One chick can consume about 50 meal worms in a matter of a minute or so. And an adult chicken can eat 50 in about 5 seconds and want more.
If you plan to raise them as a treat that you give out about twice a week then you only have to putter along with a few thousand, let some pupate, turn into beetles and lay eggs so you will have yet more mealies.
If you plan to supplement your chickens diet with them, then you need a grand scale of tens of thousands to keep them reproducing while feeding others out.
With 20 chickens you will need to start raising meal worms about 8 months before you want to feed them out. And I suggest starting with 5000 or more. During the summer there isn't much problem of them getting bugs but come winter you feel bad for them and adding cat food is a bad choice for meaty treats. Koi food can be added as a nice supplement but fresh live meal worms are the best choice and will keep your birds healthy and happy.
I suggest starting meal worm farming with the plan to feed them out the next winter. Give yourself 8 months to work on building up the colony and start with the healthiest worms possible.
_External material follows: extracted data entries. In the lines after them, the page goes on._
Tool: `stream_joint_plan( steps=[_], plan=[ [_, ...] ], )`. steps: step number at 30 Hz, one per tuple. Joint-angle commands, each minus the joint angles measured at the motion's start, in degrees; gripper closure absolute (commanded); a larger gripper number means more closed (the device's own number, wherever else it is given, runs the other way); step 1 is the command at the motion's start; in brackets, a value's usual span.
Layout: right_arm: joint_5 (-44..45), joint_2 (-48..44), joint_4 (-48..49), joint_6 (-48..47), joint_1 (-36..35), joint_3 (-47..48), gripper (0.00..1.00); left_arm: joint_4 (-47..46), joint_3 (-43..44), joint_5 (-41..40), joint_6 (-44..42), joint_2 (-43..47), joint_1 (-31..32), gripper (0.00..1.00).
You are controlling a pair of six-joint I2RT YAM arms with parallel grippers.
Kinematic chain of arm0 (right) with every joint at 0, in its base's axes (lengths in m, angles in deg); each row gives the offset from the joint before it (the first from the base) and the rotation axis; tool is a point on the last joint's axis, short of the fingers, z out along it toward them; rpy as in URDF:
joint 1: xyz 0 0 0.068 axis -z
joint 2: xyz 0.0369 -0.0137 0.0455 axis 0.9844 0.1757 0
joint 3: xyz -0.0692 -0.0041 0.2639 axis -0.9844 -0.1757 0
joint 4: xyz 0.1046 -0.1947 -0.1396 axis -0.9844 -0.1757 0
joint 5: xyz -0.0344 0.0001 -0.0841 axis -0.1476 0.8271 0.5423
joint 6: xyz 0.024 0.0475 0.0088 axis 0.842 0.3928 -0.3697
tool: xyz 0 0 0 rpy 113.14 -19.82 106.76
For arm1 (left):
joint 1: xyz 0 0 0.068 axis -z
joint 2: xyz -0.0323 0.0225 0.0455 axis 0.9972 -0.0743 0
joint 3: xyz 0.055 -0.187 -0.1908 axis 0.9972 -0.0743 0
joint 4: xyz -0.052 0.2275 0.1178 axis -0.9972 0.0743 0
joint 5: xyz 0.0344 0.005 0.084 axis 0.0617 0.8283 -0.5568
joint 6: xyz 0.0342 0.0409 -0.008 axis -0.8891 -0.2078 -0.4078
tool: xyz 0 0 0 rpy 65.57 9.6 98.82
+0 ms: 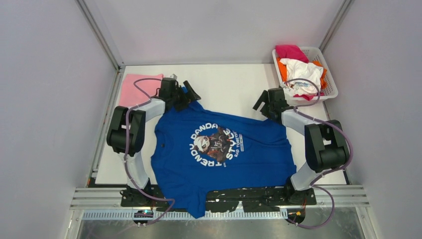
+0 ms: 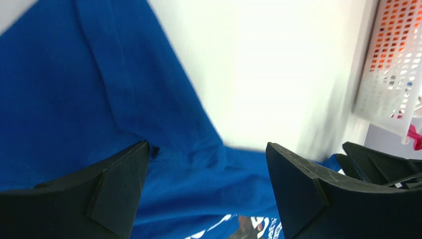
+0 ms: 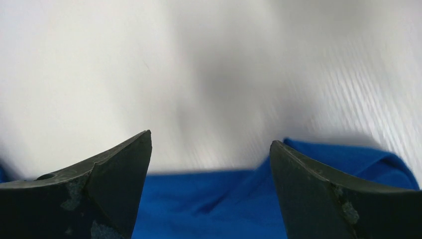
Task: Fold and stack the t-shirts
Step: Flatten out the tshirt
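A royal-blue t-shirt (image 1: 219, 154) with a round white-lettered panda print lies spread across the table, its lower part hanging over the near edge. My left gripper (image 1: 185, 93) hovers open over the shirt's far left corner, blue cloth (image 2: 199, 169) below its spread jaws. My right gripper (image 1: 264, 103) stands open at the shirt's far right corner, blue fabric (image 3: 209, 204) beneath it and nothing held. A folded light-pink t-shirt (image 1: 134, 89) lies at the far left. Magenta, white and orange t-shirts (image 1: 301, 69) are heaped in the basket.
The white slatted basket (image 1: 329, 82) stands at the far right corner of the table; its wall (image 2: 393, 74) shows in the left wrist view. Grey enclosure walls close in on both sides. A metal rail runs along the near edge (image 1: 219, 199).
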Motion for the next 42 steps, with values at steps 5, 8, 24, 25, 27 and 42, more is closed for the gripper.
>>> stream_joint_plan(
  steps=[5, 8, 24, 25, 27, 42],
  plan=[
    [1.8, 6.1, 11.1, -5.1, 2.5, 10.8, 0.05, -1.8, 10.4, 0.2, -1.6, -5.1, -0.9, 0.10],
    [0.4, 4.8, 12.3, -5.7, 2.7, 9.8, 0.04, 0.8, 14.0, 1.5, -3.2, -6.7, -0.9, 0.11],
    [1.9, -1.0, 6.4, -31.4, -12.4, 13.3, 0.04, 5.7, -5.2, -5.6, -7.3, 9.8, -0.9, 0.10],
    [1.5, -1.5, 6.8, -30.4, -12.6, 13.0, 0.04, 5.7, -5.0, -5.7, -6.7, 9.1, -0.9, 0.12],
    [-0.5, -3.1, 8.8, -28.6, -12.7, 11.0, 0.05, 5.0, -4.0, -4.9, -5.7, 7.2, -0.9, 0.18],
    [-2.1, -10.2, 9.3, -25.0, -12.8, 2.3, 0.05, 4.0, 3.6, -7.4, -3.0, -2.2, -0.8, 0.47]
  ],
)
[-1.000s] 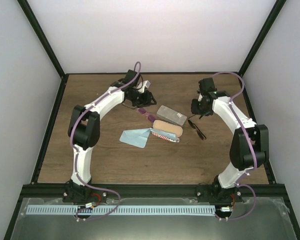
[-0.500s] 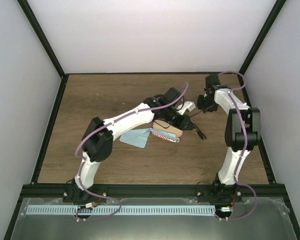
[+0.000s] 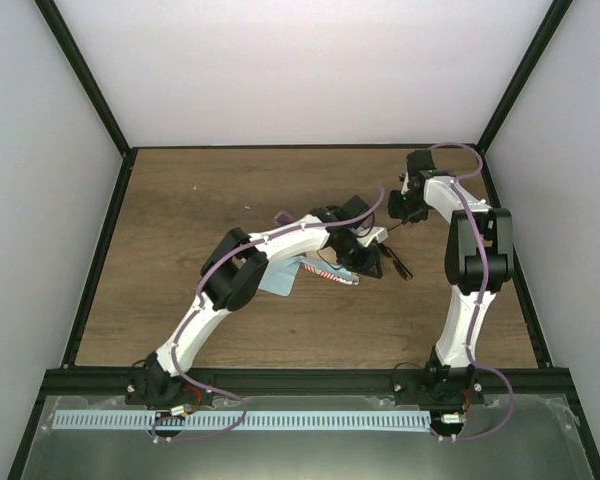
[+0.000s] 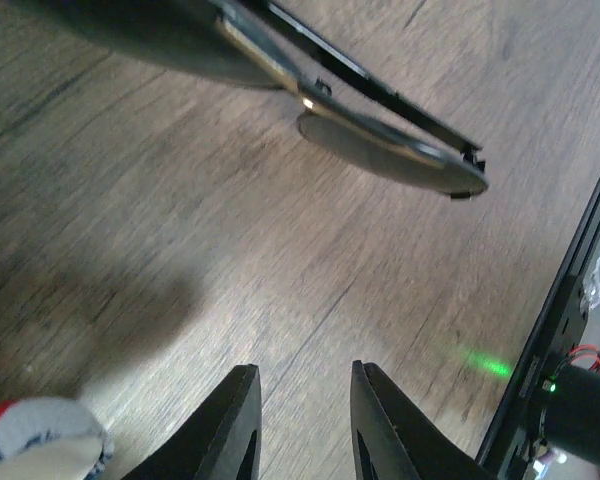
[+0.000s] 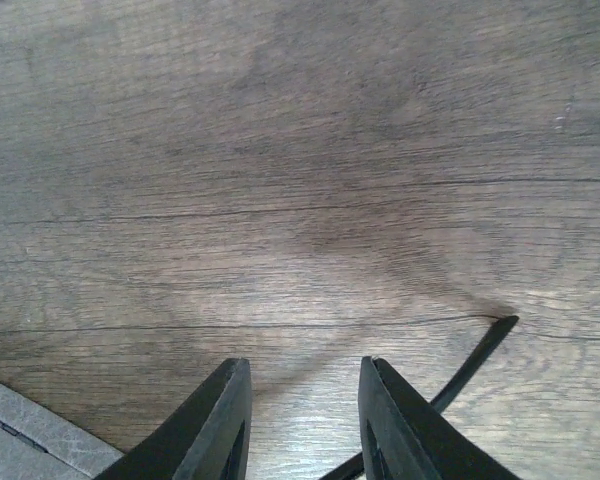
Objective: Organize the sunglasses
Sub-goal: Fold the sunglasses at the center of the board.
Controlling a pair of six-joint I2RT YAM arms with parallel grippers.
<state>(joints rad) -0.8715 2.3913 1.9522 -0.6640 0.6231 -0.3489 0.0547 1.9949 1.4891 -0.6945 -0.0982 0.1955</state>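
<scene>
Thin black wire-frame sunglasses (image 4: 380, 150) lay just ahead of L gripper (image 4: 305, 368), long axis crosswise to fingers. L arm judged nearer. L and R gripper (image 5: 305, 362) fingers narrowly parted, holding nothing.

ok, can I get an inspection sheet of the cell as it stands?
Surface: wooden tabletop, no spills seen.
Job's things: black sunglasses on the wood ahead of the left tool; purple-tinted pair partly hidden behind the left arm.
Clutter: light blue cloth, striped case, grey case (corner only).
Tools: left tool apart, empty; right tool apart, empty, over bare wood.
Cables: purple cables along both arms, touching no item.
Surroundings: white walls, black frame; nothing else seen.
</scene>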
It certainly does not take this long to get more going but the cooler their environment, the slower they grow and reproduce. They will be sure to slow down come October unless you can keep them very warm and the humidity high enough that the house heater does not dry out their air.
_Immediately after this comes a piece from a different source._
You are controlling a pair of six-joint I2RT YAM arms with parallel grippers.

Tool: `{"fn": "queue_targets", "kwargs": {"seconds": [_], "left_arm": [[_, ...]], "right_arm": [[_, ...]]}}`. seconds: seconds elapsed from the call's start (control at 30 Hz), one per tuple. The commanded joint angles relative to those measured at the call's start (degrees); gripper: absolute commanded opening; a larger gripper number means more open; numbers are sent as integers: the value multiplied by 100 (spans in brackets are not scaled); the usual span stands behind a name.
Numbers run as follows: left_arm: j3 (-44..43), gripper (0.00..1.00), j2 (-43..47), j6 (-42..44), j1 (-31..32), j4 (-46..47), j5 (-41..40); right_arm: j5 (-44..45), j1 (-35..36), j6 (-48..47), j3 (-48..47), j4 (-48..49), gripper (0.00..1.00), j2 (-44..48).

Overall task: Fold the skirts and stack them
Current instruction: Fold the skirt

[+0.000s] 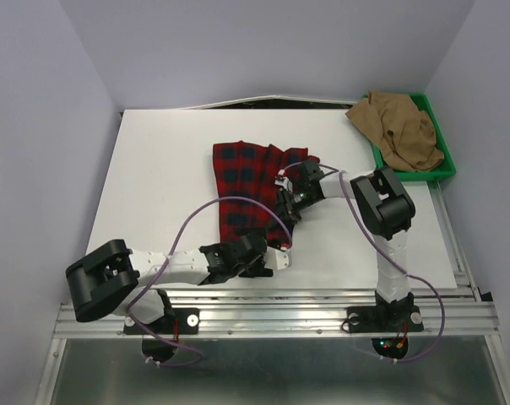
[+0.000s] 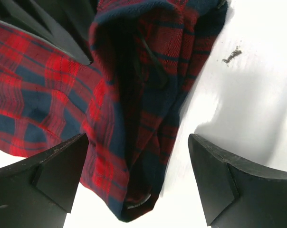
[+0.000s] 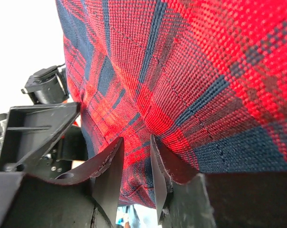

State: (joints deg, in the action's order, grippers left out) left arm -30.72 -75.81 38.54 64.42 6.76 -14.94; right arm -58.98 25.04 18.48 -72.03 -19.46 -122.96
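Both arms meet at the near end of the plaid skirt (image 1: 246, 181).
Nearest, the left gripper (image 2: 138, 152) stands wide open and holds nothing, its fingers astride the skirt's bunched near corner on the table (image 1: 154, 186). Just beyond it, the right gripper (image 3: 136, 142) is nearly closed, pinching a fold of the same skirt at its right edge. Far right, the tan skirt (image 1: 403, 126) lies crumpled in the tray (image 1: 424, 175), spilling over its left rim.

Red plaid skirt (image 1: 246, 181) on white table (image 1: 162, 186)
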Motion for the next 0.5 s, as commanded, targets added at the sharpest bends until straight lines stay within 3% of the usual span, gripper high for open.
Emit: {"fn": "queue_targets", "kwargs": {"seconds": [0.0, 0.33, 0.47], "left_arm": [[5, 97, -196, 39, 44, 589, -308], [277, 80, -224, 136, 114, 888, -369], [321, 82, -372, -180, 193, 1081, -527]], "right_arm": [[1012, 63, -301, 172, -154, 36, -527], [985, 63, -284, 58, -242, 35, -721], [915, 63, -248, 22, -251, 35, -774]]}}
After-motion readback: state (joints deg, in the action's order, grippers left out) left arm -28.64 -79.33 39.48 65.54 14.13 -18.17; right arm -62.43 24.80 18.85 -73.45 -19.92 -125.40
Meal worm farming is a slow process but with proper management it can be a super choice for healthy supplemental feeding. Don't get discouraged. Just realize that it will take a bit of room and a small dedication to provide a cheaper treat than the dried version you purchase in stores. I have come across bags of dried meal worms in pet stores and was amazed at the cost of dead ones versus the cost of live ones that you can raise yourself. Imagine how much you will save by raising your own treats! And the nutritional value in live ones is astronomically better.
Meal worms make chickens VERY happy!
Update on the stacked version of farming. It did not work for us. The eggs would not fall through the screen very well, even though I fed the beetles out in the middle of the screen flooring. They wanted to stay arounnd the edges where there wasn't much screen and the eggs seemed to collect there a good bit. We have gone back to our other way to keeping beetles in tubs and just move live beetles over to another tub every few weeks.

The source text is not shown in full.